Whenever the word "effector" appears in a line of the data below, copy that line.

+ + +

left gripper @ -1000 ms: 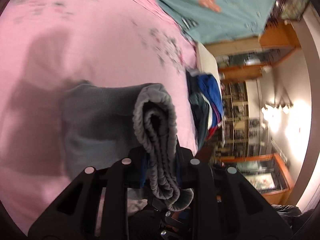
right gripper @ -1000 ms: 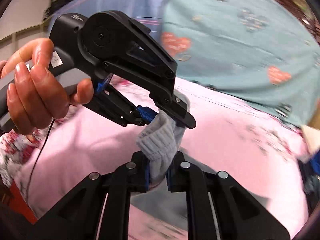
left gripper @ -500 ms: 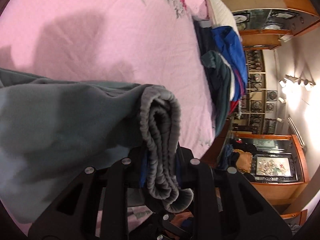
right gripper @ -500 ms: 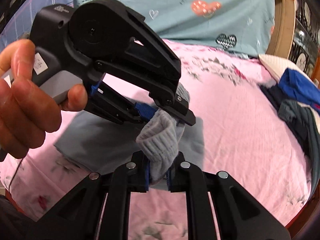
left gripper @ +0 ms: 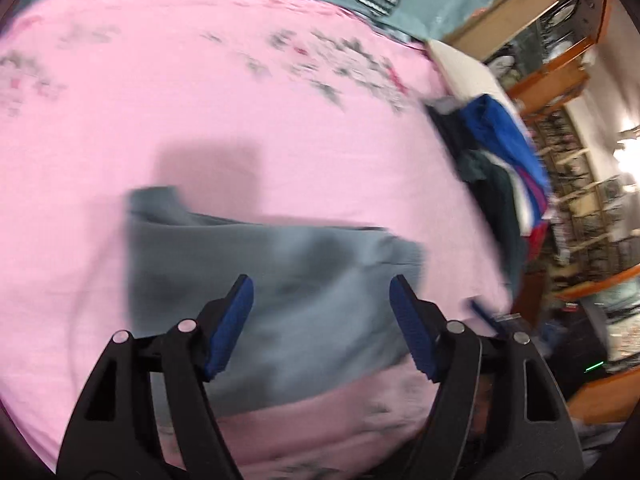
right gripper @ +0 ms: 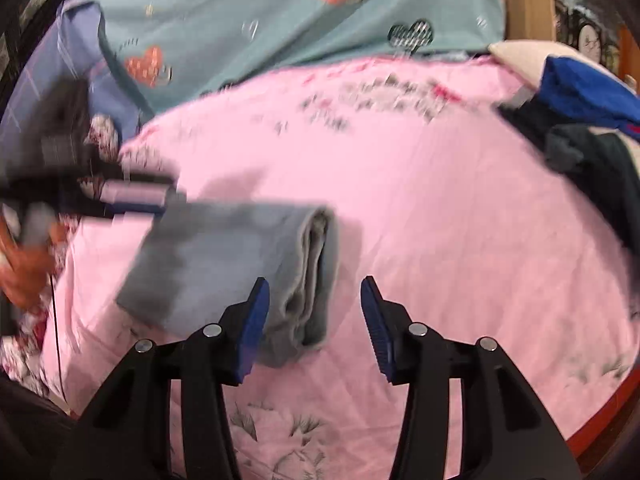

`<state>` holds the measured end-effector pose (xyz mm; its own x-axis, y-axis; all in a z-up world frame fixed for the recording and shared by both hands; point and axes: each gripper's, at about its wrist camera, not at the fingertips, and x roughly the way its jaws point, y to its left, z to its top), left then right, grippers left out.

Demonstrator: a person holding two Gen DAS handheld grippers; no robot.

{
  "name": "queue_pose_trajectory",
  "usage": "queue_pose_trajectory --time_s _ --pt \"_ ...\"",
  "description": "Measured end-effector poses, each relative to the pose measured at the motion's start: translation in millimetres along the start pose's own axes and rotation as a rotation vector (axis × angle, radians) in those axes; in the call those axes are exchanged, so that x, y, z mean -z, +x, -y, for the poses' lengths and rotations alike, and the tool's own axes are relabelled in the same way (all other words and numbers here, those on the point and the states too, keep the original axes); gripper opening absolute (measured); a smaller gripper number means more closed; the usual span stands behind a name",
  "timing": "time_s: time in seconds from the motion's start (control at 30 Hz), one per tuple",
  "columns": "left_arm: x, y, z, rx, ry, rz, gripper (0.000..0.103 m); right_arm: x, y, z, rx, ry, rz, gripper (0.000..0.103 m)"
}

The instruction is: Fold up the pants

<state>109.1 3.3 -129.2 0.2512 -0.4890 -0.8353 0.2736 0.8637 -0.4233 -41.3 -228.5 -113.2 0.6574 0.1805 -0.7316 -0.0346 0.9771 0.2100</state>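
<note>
Left gripper (left gripper: 322, 326): jaws spread wide, nothing between the blue pads (left gripper: 230, 326). The grey pants (left gripper: 280, 300) lie folded on the pink bedsheet (left gripper: 240, 112) directly ahead of and beneath this gripper, the fabric filling the gap between the fingers in view but clear of both pads. The picture is motion-blurred.

Right gripper (right gripper: 314, 326): jaws likewise parted wide and empty. In this view the pants (right gripper: 240, 264) lie ahead and to the left of the gripper; their layered folded edge sits just in front of the left finger and reaches partly into the gap. Contact with the pad cannot be confirmed. The bundle rests flat on the bedsheet (right gripper: 440, 220).

The left gripper (right gripper: 80, 184) appears blurred at the far left of the right wrist view, at the pants' far corner.

Beyond both grippers: a teal heart-print cover (right gripper: 280, 12). To the right: a pile of dark and blue clothing (left gripper: 504, 168), well apart from the pants.
</note>
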Motion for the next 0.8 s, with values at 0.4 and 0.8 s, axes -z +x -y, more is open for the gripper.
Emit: queue_pose_trajectory --time_s 0.4,0.8 --pt "60.7 18.5 -31.9 -0.155 0.006 0.006 0.072 -46.1 42.6 -48.7 -0.134 -0.088 -0.012 0.048" --pt "84.2 -16.4 -53.3 -0.181 -0.033 0.071 0.075 -47.0 62.9 -17.1 -0.214 0.027 -0.15 0.04"
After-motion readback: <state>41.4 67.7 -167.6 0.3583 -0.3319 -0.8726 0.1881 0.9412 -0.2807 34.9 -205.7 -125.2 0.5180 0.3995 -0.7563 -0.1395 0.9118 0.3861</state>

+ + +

§ Response to this exercise:
`<state>` holds the measured end-effector pose (xyz mm; its own x-axis, y-axis; all in a z-up world frame fixed for the recording and shared by both hands; point and axes: each gripper's, at about its wrist camera, not at the fingertips, and x roughly the way its jaws point, y to its left, z to its top), left then right, grippers left out.
  "description": "Measured end-effector poses, each relative to the pose measured at the motion's start: translation in millimetres along the start pose's own axes and rotation as a rotation vector (axis × angle, radians) in those axes; in the call those axes are exchanged, so that x, y, z mean -z, +x, -y, for the poses' lengths and rotations alike, and the tool's own axes are relabelled in the same way (all other words and numbers here, those on the point and the states too, keep the original axes); gripper opening absolute (measured); a smaller gripper number means more closed; the usual span stands behind a name",

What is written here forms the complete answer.